By Joe Ruff | Catholic News Service
ST. PAUL, Minn. (CNS) — Celeste Raspanti, a volunteer archivist at the Cathedral of St. Paul, remembers stories her mother told about their family forging a friendship at the dinner table with St. Frances Xavier Cabrini as they helped her minister to the poor in Chicago.
“She drank wine, she ate pasta, she sang songs,” Raspanti said of the saint.
When Raspanti’s grandfather was ill, Mother Cabrini asked to be called if death drew near. “She was holding his hand when he died,” Raspanti told The Catholic Spirit, newspaper of the Archdiocese of St. Paul and Minneapolis.
Those real-life episodes and more in turn-of-the-century Chicago are depicted in a book Raspanti published earlier this year based on her mother’s memories of Mother Cabrini and titled “Our Saint: A Friend of the Family.”
Illustrated by a niece of Raspanti’s, Deborah Zanger, in gray pencil line drawings punctuated with splashes of color, the book can be purchased at the National Shrine of St. Frances Xavier Cabrini in Chicago.
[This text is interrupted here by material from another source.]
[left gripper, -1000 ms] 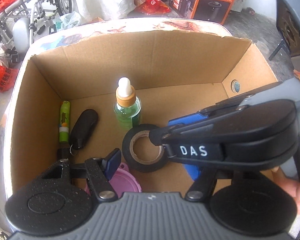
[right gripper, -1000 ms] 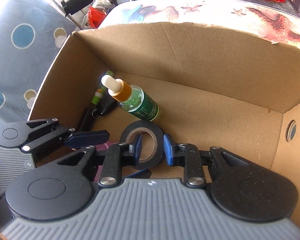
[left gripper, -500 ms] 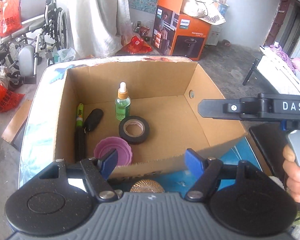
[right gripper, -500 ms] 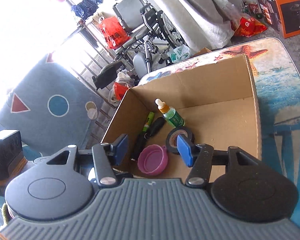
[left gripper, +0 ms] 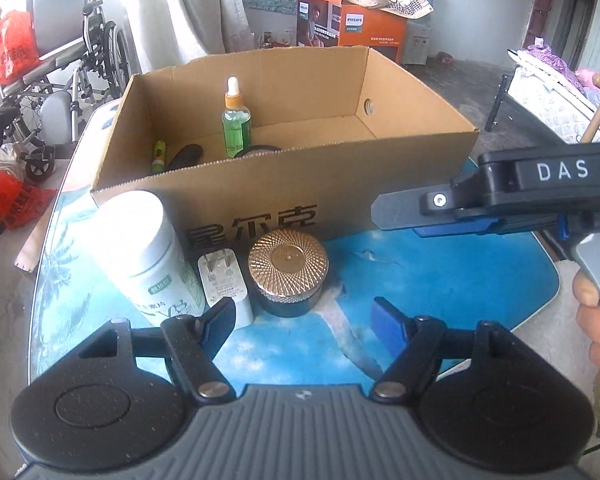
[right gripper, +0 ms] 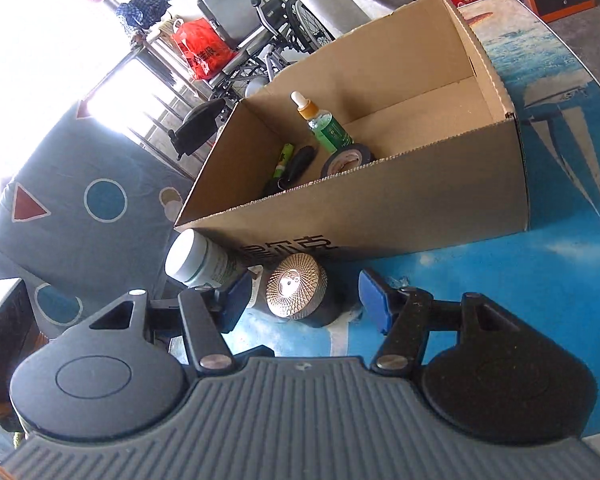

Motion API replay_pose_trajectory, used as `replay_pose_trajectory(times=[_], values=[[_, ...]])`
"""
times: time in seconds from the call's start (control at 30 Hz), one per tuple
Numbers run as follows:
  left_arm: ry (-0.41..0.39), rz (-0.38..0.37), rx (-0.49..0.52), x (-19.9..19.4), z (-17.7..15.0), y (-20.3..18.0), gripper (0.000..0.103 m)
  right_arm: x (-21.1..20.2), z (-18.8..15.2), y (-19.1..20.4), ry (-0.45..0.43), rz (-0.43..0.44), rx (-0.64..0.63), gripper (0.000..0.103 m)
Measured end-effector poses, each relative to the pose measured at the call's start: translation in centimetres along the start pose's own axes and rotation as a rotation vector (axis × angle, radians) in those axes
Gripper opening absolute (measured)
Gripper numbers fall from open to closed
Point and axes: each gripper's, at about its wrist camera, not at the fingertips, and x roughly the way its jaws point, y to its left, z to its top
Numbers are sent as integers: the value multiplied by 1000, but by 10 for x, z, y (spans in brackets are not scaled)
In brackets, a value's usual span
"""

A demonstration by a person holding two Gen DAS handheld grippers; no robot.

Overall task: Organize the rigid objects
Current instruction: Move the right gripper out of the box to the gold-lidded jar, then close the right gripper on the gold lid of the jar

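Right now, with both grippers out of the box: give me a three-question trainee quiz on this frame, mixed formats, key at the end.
1. True or false: the dropper bottle stands upright inside the cardboard box.
2. Multiple choice: which item sits on the table directly between the white bottle and the gold-lidded jar? A) black tape roll B) white plug adapter C) green marker
3. Fill in: the jaws of the left gripper and the right gripper are both ____.

Key: 1 true. 2 B, the white plug adapter; the tape roll and the marker lie in the box. 3 open, holding nothing.
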Motion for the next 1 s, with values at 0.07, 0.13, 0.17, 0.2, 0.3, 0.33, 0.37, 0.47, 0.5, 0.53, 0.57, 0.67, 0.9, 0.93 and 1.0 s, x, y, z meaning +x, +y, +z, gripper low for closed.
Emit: replay_pose_trajectory(times=[0.07, 0.13, 0.17, 0.2, 0.3, 0.33, 0.37, 0.47, 0.5, 0.53, 0.57, 0.67, 0.9, 0.93, 1.0], values=[[1, 9, 9, 8, -6, -1, 75, 8, -2, -1, 13, -3, 9, 61], [2, 16, 22, 14, -12, -1, 75, 17, -1, -2, 25, -5, 16, 61], [0, 20, 30, 18, -14, -3, 75, 21, 0, -3, 31, -8, 18, 61], [2, 26, 35, 21, -16, -3, 75, 24, 0, -3, 37, -12, 19, 62], [7, 34, 40, 31, -17, -2, 75, 40, 9, -4, 57, -23, 22, 62], [7, 38, 40, 35, -16, -2, 75, 43, 11, -4, 59, -24, 21, 62], [7, 41, 40, 38, -16, -1, 75, 46, 12, -5, 60, -24, 22, 62], [16, 19, 26, 43, -15, 1, 75, 53, 18, -5, 65, -16, 23, 62], [17, 16, 26, 44, -14, 1, 75, 55, 20, -6, 67, -11, 24, 62], [15, 20, 27, 45, -14, 0, 75, 56, 22, -6, 70, -4, 23, 62], [12, 28, 29, 47, -14, 0, 75, 59, 23, -5, 73, 1, 22, 62], [2, 44, 29, 50, -14, -2, 75, 67, 27, -2, 88, 10, 7, 62], [-32, 24, 21, 60, -14, -10, 74, 92, 30, -3, 134, 6, -6, 62], [-39, 24, 24, 60, -14, -12, 74, 95, 29, -3, 149, 7, -9, 62], [-49, 1, 26, 60, -14, -14, 74, 97, 27, -2, 175, 29, -5, 61]])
Raspanti, 91, said she might have a copy or two on hand, as well.
A major point of the book, which is written simply but is for adults as well as children, is that people who are living with saints often don’t realize it. Nonetheless, the saintly person’s love of Christ and ministry to others are readily apparent, Raspanti said.
“‘I didn’t know she would be a big saint,'” she said her mother, Lillian Caviale Raspanti, would often tell her. “‘She didn’t act like a big saint.'”
But Mother Cabrini helped poor Italian immigrants and others by gathering, growing and distributing fruits and vegetables in the streets of Chicago, and founding schools and hospitals in the Windy City and around the country. She also was the foundress of the Missionary Sisters of the Sacred Heart.
Raspanti’s mother prayed to Mother Cabrini, who died in 1917, even before she was beatified in 1938 and canonized in 1946.
Family members including her mother listened on the radio after Mother Cabrini’s canonization when the archbishop of Chicago, Cardinal Samuel Stritch, presided at a Mass of thanksgiving in Soldier Field.
Raspanti’s book captures the moment by quoting her mother: “A saint,” she sighed. “Imagine that — and she’s a friend of the family.”
That was a time when people were much more aware of saints in the church than what appears to be the case today, Raspanti said.
“In those days, you knew your saints,” she said.
The family friendship with Mother Cabrini began with the future saint searching the streets of Chicago for food for the poor and for one of the hospitals that she founded — Columbus Hospital in the Lincoln Park area.
Mother Cabrini often sought Italian immigrants who could help others from Italy, and she found the fruit and vegetable warehouse owned by Raspanti’s grandfather, Celestino Caviale, on South Water Street near the Chicago River, Raspanti said.
Raspanti’s mother was asked to accompany Mother Cabrini on her route, which turned into a weekly routine, using a cart provided by Caviale. The route ended with dinner back at the Caviale home, with Celestino, his wife, Elizabetta, Lillian and her five siblings.
“On Wednesdays, Mother Cabrini would come,” Raspanti said.
After Mother Cabrini died at Columbus Hospital, the hospital kept the room where she passed away just as she had left it, with a cast iron bed and a pitcher and bowl on a washstand.
In the years following her death, pilgrims visited, and families with babies born in the hospital were offered the opportunity to pray and place those babies in Mother Cabrini’s bed. Raspanti said her mother placed her in that bed when she was born in 1928.
In 1955, Cardinal Stritch consecrated the National Shrine of St. Frances Xavier Cabrini, which was built in the heart of the hospital complex. The hospital closed and was torn down in 2002, but the shrine and Mother Cabrini’s room were preserved. They reopened in 2012 and remain open today.
With the approach of All Saints’ Day Nov. 1 and Mother Cabrini’s feast day Nov. 13, Raspanti reflected on the importance of saints in people’s lives and hearts. She thought about the way her story illustrates that saints can be in any community, anywhere, living quietly but in concert with God.
“She didn’t act like a saint, she didn’t wear a halo,” Raspanti said of Mother Cabrini. “But she loved God, and she served other people. She did what she could for as long as she could.”